::: RECORDED INFORMATION
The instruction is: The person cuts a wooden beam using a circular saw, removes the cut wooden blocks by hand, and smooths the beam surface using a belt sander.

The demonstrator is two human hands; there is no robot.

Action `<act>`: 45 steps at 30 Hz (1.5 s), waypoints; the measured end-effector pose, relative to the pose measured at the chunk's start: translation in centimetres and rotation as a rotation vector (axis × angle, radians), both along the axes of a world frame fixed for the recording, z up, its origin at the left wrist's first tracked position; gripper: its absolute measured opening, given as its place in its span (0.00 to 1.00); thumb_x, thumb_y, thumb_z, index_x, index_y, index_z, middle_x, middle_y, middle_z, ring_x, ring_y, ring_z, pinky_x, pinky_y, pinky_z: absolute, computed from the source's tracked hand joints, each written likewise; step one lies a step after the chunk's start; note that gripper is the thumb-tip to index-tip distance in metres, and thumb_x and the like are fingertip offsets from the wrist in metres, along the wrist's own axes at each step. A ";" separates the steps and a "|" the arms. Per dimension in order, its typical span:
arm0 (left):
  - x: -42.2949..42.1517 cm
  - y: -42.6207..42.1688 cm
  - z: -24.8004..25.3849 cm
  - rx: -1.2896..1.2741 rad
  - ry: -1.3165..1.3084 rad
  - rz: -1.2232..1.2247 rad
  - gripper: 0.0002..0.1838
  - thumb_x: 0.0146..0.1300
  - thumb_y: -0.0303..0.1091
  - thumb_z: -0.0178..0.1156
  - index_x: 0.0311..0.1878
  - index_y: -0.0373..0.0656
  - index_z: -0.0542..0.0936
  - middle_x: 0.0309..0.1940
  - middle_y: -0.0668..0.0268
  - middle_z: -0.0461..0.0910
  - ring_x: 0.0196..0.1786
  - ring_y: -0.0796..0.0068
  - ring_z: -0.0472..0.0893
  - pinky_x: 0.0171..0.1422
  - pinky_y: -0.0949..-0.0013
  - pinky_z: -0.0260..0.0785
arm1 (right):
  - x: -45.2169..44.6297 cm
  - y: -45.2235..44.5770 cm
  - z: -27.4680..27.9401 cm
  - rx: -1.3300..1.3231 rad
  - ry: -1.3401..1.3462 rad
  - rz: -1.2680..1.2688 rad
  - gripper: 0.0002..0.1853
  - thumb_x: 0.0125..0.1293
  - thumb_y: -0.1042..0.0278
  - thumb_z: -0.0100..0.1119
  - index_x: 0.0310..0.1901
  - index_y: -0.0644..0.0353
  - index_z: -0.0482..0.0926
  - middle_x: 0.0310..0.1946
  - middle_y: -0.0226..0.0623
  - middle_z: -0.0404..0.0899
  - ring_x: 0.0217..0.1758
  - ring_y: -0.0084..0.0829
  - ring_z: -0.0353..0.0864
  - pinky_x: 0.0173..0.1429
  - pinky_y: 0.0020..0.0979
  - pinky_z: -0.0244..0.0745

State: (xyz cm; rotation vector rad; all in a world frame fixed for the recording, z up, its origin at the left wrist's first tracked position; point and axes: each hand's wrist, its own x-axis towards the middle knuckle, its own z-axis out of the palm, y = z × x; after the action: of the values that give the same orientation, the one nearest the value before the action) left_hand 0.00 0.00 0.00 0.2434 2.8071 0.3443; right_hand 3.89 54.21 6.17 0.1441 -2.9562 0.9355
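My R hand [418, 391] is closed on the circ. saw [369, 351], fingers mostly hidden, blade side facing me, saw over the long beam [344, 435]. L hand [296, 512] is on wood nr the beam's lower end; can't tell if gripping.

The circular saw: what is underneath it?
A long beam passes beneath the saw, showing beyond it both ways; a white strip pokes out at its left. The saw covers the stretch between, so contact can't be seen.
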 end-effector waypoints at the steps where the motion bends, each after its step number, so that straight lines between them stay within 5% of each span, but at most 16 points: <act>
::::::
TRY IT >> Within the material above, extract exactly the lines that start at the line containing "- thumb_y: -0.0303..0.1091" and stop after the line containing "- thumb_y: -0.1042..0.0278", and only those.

ANSWER BELOW >>
  - thumb_y: -0.0303..0.1091
  - thumb_z: -0.0178..0.1156
  - index_x: 0.0311..0.1878
  - index_y: -0.0373..0.0656
  - index_z: -0.0542..0.0936
  - middle_x: 0.0309..0.1940
  - middle_y: -0.0668..0.0268
  - middle_z: -0.0461..0.0910
  - ring_x: 0.0196..0.1786
  - ring_y: -0.0796..0.0068
  - ring_z: -0.0472..0.0893
  - pinky_x: 0.0171..0.1422
  - pinky_y: -0.0949..-0.0013
  - pinky_z: -0.0260..0.0785
arm1 (right):
  - x: -45.2169..44.6297 cm
  - y: -45.2235..44.5770 cm
  - z: -27.4680..27.9401 cm
  - rx: -1.3300..1.3231 rad
  - ry: -1.3401..1.3462 rad
  - rz: -1.2680..1.2688 rad
  - gripper: 0.0002..0.1853
  - thumb_x: 0.0125..0.1293
  - thumb_y: -0.1042..0.0278

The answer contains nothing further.